I was put on a 3 day week, starting last week. I have been told it could last up until the summer - I am assuming that means June but my manager has said she really doesn't have a clear idea yet. 

I work in the finance section which also covers payroll and have been told that my holiday entitlement will be reduced for the period I am on a short week. I questioned this as I am not doing this out of choice and my contract states that I am entitled to 20 days annual leave, nothing about X number of hours per annum/depending on hours worked but the payroll clerk has stated that I will lose a certain number of hours leave for the days I am not working (2 days or 15 hours a week) I am not entirely sure of the calculation she used but she says I will lose about an hour a week, which isn't a lot but on the other hand why should I lose out? Does anyone have any insight into this?

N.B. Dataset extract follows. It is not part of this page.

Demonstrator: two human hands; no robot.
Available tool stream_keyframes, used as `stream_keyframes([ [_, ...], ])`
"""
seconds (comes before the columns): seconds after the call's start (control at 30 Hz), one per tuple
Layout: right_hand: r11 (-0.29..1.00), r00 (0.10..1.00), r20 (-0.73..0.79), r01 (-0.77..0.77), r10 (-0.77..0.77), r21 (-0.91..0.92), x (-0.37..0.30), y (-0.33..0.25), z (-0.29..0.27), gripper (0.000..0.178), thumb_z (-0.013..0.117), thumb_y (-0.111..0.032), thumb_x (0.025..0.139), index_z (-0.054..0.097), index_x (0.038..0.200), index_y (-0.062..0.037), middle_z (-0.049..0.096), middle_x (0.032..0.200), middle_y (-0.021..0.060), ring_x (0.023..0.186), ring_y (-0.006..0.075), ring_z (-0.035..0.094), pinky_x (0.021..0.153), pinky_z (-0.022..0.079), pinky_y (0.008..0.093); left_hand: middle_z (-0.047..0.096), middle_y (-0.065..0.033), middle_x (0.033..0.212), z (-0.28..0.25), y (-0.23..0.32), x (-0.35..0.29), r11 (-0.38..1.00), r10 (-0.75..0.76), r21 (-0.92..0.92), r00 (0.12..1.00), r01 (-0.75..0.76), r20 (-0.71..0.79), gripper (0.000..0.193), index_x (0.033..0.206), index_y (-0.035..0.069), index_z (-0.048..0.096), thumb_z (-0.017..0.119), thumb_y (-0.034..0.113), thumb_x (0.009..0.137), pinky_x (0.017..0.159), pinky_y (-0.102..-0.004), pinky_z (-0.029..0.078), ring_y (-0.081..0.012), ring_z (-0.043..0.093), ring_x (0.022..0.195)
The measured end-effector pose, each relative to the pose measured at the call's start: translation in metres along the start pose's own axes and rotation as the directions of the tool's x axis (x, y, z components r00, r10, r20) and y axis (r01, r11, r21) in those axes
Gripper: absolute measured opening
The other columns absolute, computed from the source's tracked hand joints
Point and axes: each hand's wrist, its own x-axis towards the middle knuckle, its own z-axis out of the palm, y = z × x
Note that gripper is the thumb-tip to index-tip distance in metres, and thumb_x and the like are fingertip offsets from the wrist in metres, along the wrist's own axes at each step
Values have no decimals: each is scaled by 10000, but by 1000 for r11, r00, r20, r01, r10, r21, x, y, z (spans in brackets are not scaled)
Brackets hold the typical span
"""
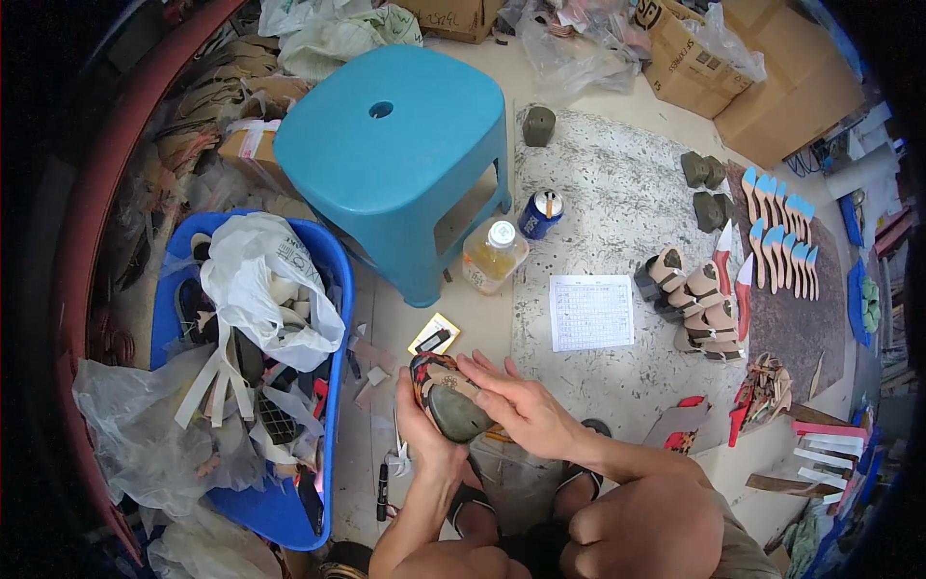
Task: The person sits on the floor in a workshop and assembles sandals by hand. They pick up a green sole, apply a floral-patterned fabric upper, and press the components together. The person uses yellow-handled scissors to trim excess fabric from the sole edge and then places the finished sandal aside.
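Note:
Between my two hands is a small shoe upper, with a smooth olive-green end, a tan band and a dark edge patterned in red. My left hand cups it from the left and from below. From the right, my right hand grips its side, with the thumb across the tan band and the fingers along the far edge. What lies under the shoe upper is hidden. Just beyond it a small yellow and white box rests on the floor, with a black object on top.
A blue stool stands ahead, beside a bottle and a can. The blue bin at left holds scraps and plastic bags. To the right lie a printed sheet, tan shoe uppers and blue-tipped insole strips.

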Motion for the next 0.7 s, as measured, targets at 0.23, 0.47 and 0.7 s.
stream_keyframes([
  [0.23,991,994,-73,91,-84,95,-2,10,8,479,408,-173,1038,349,1500,-60,398,1522,146,1467,289,257,1200,99,485,671,-77,1077,-4,1,5,992,-62,-114,996,54,-63,418,1110,79,617,419,429,996,889,-380,504,-232,640,1002],
  [0.47,983,999,-21,35,-32,182,0,12,4,469,460,-196,1029,397,1473,-57,440,1500,122,1459,250,280,1203,99,470,668,-65,1041,-7,0,4,996,41,-73,998,-45,-57,376,1084,82,612,383,370,1011,866,-365,512,-206,643,973],
  [0.7,988,999,31,35,-40,152,-2,9,-10,409,500,-174,1011,497,1385,-7,480,1469,107,1412,230,376,1192,153,512,673,-70,967,2,9,-1,999,10,-39,999,-11,-40,369,1045,68,618,377,345,1014,811,-344,529,-200,656,887],
])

My contrtacted work time is 7.5 hours/37.5 hours a week with 20 days annual leave.

Thanks in advance


----------



## Nutso (9 Feb 2009)

The organisation of working time act states that an employee is entitled to a minimum of 4 working weeks, which in your situation would be

(Jan-Jun) 2 x 3 day week = 6 days
(Jul-Dec) 2 x 5 day week = 10 days
Total 16 days.

It states that an employee's contract can give more than the statutory minimum hols but any additional holiday entitlements in an employment contract cannot be enforced under this legislation.

HTH although probably not what you want to hear.


----------